Urgent problem with an arc RAID controller

classic Classic list List threaded Threaded
4 messages Options
Reply | Threaded
Open this post in threaded view
|

Urgent problem with an arc RAID controller

Federico Giannici
This night we had some problems with an Areca ARC-1220 RAID controller
(arc driver) installed in an OpenBSD 4.4 amd64.

After the substitution of a couple of HDs the system restarted (in
rebuilding mode), but there was a problem: the RAID disk no longer boot!!!

The system see the controller, it correctly boot and seems to work ok.
The controller BIOS seems ok, apart from being in "Rebuild" state, but
this already occurred another couple of times before with no particular
problem.

But this time, after the controller starts up, when the PC BIOS should
boot from the disk, the following message is written to video and
nothing more happens:

     Using drive 0, partition 3.
     Loading...

Looking at the controller "System events" I found a message that I have
never seen before:

     Rebuild LBA

It seems that the controller messed-up with something in the boot
sequence of OpenBSD, but I cannot find exactly what. I have done a lot
of attempts with the fidk, disklabel and instalboot, but with no
success. I'm worried to experiment too much with that commands, because
I'm really scared to destroy all the data in the disk.

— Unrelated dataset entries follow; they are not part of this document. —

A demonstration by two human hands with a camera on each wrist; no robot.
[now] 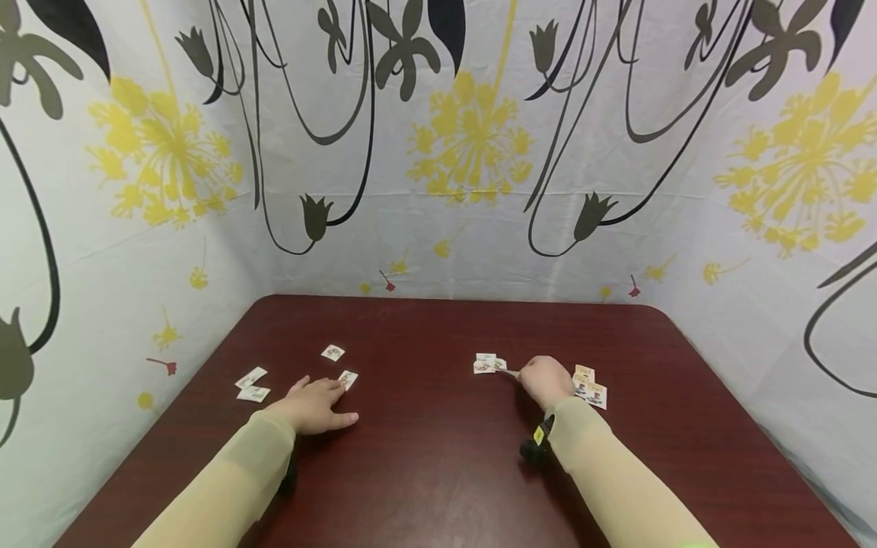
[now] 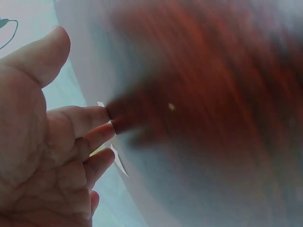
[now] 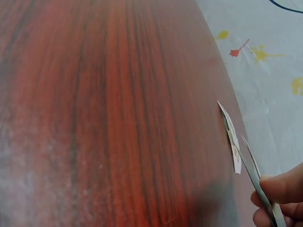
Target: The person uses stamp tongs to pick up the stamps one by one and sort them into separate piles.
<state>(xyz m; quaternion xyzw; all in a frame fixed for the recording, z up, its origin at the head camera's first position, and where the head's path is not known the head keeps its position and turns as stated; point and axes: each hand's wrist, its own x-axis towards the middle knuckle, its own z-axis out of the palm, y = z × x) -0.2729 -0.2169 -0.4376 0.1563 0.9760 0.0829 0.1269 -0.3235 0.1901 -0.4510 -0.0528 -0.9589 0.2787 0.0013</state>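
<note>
Two small cards lie left of the spread left hand, whose fingers meet a printed card. A card group sits just left of the right hand, which pinches tweezers; more cards lie just right. Tweezing seems in hand, probably calling for a precise squeeze.

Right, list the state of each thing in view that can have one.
Left hand: outstretched, palm down
Near card: partly hidden by left hand
Lone card: flat
Left pair: flat, close together
Right hand: gripping tweezers
Tweezers: tips apart
Middle cards: grouped
Right cards: grouped, printed side up
Cloth: hung up, creased
</note>
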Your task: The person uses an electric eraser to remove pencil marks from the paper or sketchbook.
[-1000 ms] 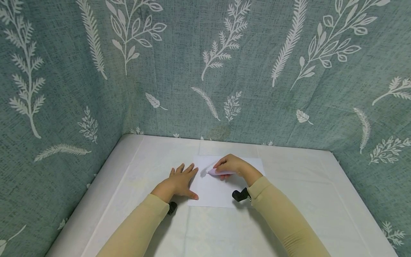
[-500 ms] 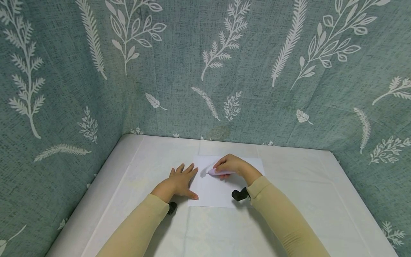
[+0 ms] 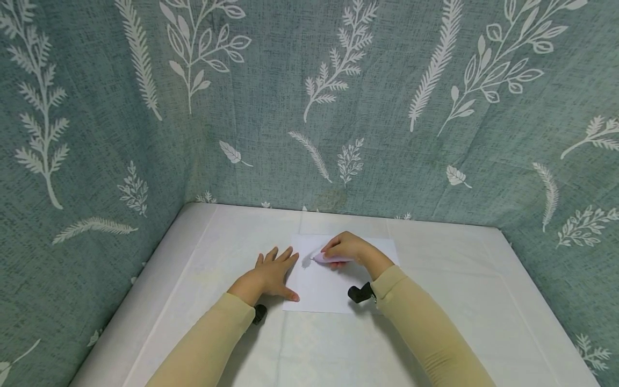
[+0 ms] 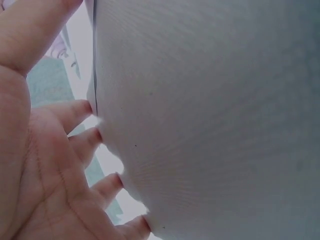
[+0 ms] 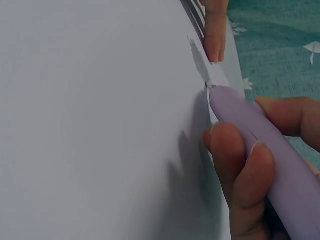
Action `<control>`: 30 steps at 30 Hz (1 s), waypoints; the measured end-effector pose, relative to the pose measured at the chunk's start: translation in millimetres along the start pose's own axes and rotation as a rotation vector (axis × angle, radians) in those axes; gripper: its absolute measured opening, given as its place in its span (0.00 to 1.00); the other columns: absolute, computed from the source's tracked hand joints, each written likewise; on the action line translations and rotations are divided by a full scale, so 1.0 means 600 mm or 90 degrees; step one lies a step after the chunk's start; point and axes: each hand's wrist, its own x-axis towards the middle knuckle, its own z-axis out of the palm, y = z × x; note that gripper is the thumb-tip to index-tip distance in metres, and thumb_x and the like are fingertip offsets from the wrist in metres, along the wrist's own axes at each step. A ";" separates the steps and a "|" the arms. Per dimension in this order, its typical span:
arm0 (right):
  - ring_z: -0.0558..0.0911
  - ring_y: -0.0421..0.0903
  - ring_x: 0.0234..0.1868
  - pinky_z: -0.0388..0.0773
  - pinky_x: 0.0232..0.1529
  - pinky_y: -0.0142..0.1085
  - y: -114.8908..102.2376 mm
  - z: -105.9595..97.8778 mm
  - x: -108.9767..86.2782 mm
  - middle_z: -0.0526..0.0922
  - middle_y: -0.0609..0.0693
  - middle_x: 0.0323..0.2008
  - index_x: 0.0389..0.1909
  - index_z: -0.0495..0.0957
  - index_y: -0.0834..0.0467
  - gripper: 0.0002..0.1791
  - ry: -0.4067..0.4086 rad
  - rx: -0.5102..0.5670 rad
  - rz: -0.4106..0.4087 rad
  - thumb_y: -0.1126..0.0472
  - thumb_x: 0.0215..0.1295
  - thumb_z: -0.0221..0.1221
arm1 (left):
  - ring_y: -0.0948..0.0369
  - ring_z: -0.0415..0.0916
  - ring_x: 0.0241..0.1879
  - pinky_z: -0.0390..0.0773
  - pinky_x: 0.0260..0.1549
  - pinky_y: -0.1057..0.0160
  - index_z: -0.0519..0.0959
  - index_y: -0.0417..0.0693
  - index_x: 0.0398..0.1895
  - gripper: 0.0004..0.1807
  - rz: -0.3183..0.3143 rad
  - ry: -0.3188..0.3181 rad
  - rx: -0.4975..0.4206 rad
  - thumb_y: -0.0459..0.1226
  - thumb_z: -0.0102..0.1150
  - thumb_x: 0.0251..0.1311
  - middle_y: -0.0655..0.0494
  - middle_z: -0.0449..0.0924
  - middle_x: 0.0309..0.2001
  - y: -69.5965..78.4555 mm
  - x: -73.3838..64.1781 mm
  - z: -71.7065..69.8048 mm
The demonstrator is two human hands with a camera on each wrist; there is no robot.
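A sheet of white paper (image 3: 324,295) lies on the table in the head view. My left hand (image 3: 271,277) rests at its left edge, fingers spread and the thumb on the paper; the left wrist view shows that hand's palm (image 4: 55,175) and fingertips pressed down. My right hand (image 3: 349,248) grips a thick lilac pen-shaped tool (image 3: 333,259) tilted low over the upper part of the sheet, its narrow tip pointing left. In the right wrist view, the fingers and thumb wrap the lilac body (image 5: 270,145), and the small tip is right at the paper beside a grey streak (image 5: 200,62).
A white cloth covers the table (image 3: 454,301). Green leaf-patterned fabric (image 3: 271,97) hangs behind it and at both sides. A small black device (image 3: 361,293) sits at the right wrist, another (image 3: 260,313) at the left.
Almost nothing differs. The right wrist has shifted very slightly to the left, with the lilac tool still gripped; the left hand and the paper stay in place.
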 end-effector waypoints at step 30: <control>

Anybody can tell me what is the exact problem, and maybe suggest the
correct commands to restore the situation?

Thanks.

--
___________________________________________________
     __
    |-                      [hidden email]
    |ederico Giannici      http://www.neomedia.it
___________________________________________________

Reply | Threaded
Open this post in threaded view
|

Re: Urgent problem with an arc RAID controller

Noah Pugsley
If you can boot from an install and see your partitions and data, back
your shit up NOW. Worry about the repair later.

Once you are ready to repair you need to include a lot more info if you
want help. If you have properly backed up you might just save yourself
some time and reinstall. What exactly did you 'attempt' with fdisk,
disklabel and installboot?

Cheers,
noah

Federico Giannici wrote:

> This night we had some problems with an Areca ARC-1220 RAID controller
> (arc driver) installed in an OpenBSD 4.4 amd64.
>
> After the substitution of a couple of HDs the system restarted (in
> rebuilding mode), but there was a problem: the RAID disk no longer boot!!!
>
> The system see the controller, it correctly boot and seems to work ok.
> The controller BIOS seems ok, apart from being in "Rebuild" state, but
> this already occurred another couple of times before with no particular
> problem.
>
> But this time, after the controller starts up, when the PC BIOS should
> boot from the disk, the following message is written to video and
> nothing more happens:
>
>     Using drive 0, partition 3.
>     Loading...
>
> Looking at the controller "System events" I found a message that I have
> never seen before:
>
>     Rebuild LBA
>
> It seems that the controller messed-up with something in the boot
> sequence of OpenBSD, but I cannot find exactly what. I have done a lot
> of attempts with the fidk, disklabel and instalboot, but with no
> success. I'm worried to experiment too much with that commands, because
> I'm really scared to destroy all the data in the disk.
>
> Anybody can tell me what is the exact problem, and maybe suggest the
> correct commands to restore the situation?
>
> Thanks.

Reply | Threaded
Open this post in threaded view
|

Re: Urgent problem with an arc RAID controller

Chris Cappuccio
In reply to this post by Federico Giannici
Assuming the Areca controller's virtual disk shows up as sd0, you can reinstall the MBR and boot blocks by:

1. Boot bsd.rd   (from CD perhaps?)
2. fdisk -i sd0  (MBR)
3. mount /dev/sd0a to /mnt
4. installboot /mnt/boot /usr/mdec/biosboot sd0  (Boot blocks)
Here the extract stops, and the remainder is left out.